Elijah Wood as Frodo Baggins reaches for the One Ring in Lord of the Rings: The Fellowship of the Rings

Amazon Studios’ massive The Lord of the Rings TV series now has a release date, as well as our first glimpse at Middle-earth. The first episode will be birthed fully-formed like an orc from the slimes by the sorcery of Morgoth—erm, I mean, will be forthcoming from Jeff Bezos’s studio on September 2nd, 2022. That’s only about a year and a month until we’re plunged into nonstop adventures with Elves, Men, Dwarves, Ringwraiths, and hopefully some Ents.

The shape of the show’s story is still very much under wraps. What we do know is that it is set thousands of years before the events of The Hobbit and the Lord of the Rings trilogy, in author J.R.R. Tolkien’s Second Age of Middle-earth. We’ll be seeing at least a few “familiar” faces, like a young Galadriel. We also know that after purchasing TV adaptation rights for an eye-watering $250 million, Amazon Studios dived in headfirst with a 5-season, $1 billion dollar commitment to the show, which makes it, per Deadline, “the most expensive TV series ever mounted.”

Now, I may not love the Amazon name and the cost of this thing is jaw-dropping, but the LoTR fan in me isn’t mad. Amazon Studios is responsible for some of my favorite TV fare, like Tales From the Loop, Fleabag, Good Omens, and the latest seasons of The Expanse, to name a few. Its infinitely deep pockets mean that this series is at least going to look absolutely gorgeous and is likely employing top talent across the board.

We have our first look at the lush landscapes and ethereal costumes that await in this newly-released picture:

An image of the gorgeous fantasy landscape of Amazon Studios' Lord of the Rings series

The Second Age stands as the sort of launchpad to the well-known tales from Tolkien’s famous books. The age ends with the defeat of the wicked Sauron (spoiler alert—that doesn’t quite take!) but up until that point, it’s a tumultuous time marked by Sauron’s rise and wars for those pesky Rings between Sauron’s forces and the Elves. Bound up in these events is Númenor—an island Kingdom of men—that is gaining power and influence and having a bit of an existential crisis. The Second Age is really the age of Númenor, so we’ll likely be seeing a lot on that front.

This is all to say that while we’re not sure exactly which histories the LoTR series will be taking on—whether direct adaptations from Tolkien’s plotting or brand-new stories set in that era—this is an enormous sandbox to play around in and could provide for many seasons’ worth of epic television.

Given the sprawling scope of Tolkien’s meticulously chronicled universe, it’s not surprising that Amazon Studios made such a significant commitment from the get-go. They could create shows set in Middle-earth for decades if the initial offerings prove to be a hit. And it’s hard to imagine they won’t have a huge launch and a lot of attention from viewers and the media. Tolkien’s books are beloved, the movies are wildly popular, and we are starved for some well-wrought fantasy television.

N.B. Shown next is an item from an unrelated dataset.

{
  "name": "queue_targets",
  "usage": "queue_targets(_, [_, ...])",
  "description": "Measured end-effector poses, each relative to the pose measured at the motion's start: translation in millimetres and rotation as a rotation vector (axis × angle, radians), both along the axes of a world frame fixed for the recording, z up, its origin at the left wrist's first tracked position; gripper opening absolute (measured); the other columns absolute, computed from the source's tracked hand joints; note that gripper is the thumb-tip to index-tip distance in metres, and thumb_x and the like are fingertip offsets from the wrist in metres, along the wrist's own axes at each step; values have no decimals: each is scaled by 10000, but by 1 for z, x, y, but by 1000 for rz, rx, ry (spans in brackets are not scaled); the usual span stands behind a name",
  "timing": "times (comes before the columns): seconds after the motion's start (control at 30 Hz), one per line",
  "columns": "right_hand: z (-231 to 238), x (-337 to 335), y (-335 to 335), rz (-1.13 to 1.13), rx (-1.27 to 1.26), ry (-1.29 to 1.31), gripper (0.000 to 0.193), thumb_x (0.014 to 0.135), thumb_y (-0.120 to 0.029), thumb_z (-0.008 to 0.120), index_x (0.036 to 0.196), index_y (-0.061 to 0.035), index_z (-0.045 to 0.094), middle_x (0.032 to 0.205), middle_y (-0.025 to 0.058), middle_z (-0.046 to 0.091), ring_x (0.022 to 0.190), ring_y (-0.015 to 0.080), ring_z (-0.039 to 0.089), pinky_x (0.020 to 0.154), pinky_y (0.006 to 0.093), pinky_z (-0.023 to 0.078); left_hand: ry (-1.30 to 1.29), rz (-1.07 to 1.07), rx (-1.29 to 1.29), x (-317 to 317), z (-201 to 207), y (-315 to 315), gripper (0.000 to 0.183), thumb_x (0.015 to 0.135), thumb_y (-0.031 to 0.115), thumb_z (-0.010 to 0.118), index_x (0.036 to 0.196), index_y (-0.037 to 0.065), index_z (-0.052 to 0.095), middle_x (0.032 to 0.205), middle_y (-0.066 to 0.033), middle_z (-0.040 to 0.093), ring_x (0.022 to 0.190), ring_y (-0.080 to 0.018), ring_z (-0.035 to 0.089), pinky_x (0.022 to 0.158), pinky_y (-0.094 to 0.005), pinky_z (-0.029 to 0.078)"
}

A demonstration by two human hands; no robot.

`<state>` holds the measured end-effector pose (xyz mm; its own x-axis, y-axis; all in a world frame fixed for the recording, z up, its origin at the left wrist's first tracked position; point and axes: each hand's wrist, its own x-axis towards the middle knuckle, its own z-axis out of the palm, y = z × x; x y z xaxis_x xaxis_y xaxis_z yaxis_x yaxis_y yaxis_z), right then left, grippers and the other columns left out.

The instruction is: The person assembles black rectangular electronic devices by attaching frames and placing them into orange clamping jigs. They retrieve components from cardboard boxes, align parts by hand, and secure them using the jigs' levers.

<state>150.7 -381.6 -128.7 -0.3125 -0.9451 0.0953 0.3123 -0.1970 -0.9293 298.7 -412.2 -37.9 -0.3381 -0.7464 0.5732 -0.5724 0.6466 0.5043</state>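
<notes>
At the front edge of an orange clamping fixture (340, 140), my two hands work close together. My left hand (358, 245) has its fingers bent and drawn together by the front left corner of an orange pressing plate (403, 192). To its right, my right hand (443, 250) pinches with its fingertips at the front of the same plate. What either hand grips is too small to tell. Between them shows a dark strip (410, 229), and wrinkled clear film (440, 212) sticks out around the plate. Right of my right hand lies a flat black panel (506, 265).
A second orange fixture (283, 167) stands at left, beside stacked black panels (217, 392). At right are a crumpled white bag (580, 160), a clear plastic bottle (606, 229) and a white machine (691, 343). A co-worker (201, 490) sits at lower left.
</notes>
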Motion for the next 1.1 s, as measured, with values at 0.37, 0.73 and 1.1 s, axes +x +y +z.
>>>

Setting out with the intent to make 5 seasons from the start is a more than considerable undertaking for everyone involved. Amazon Studios surely anticipates that they have the next Game of Thrones on their hands, crafting a fantasy TV drama from a beloved property that will jump genre boundaries and catch on with all kinds of audiences. Hopefully, The Lord of the Rings production team has also learned from Game of Thrones’ many missteps and will emerge the One series that we won’t be able to miss.

(via Deadline, images: New Line Cinema, Amazon Studios)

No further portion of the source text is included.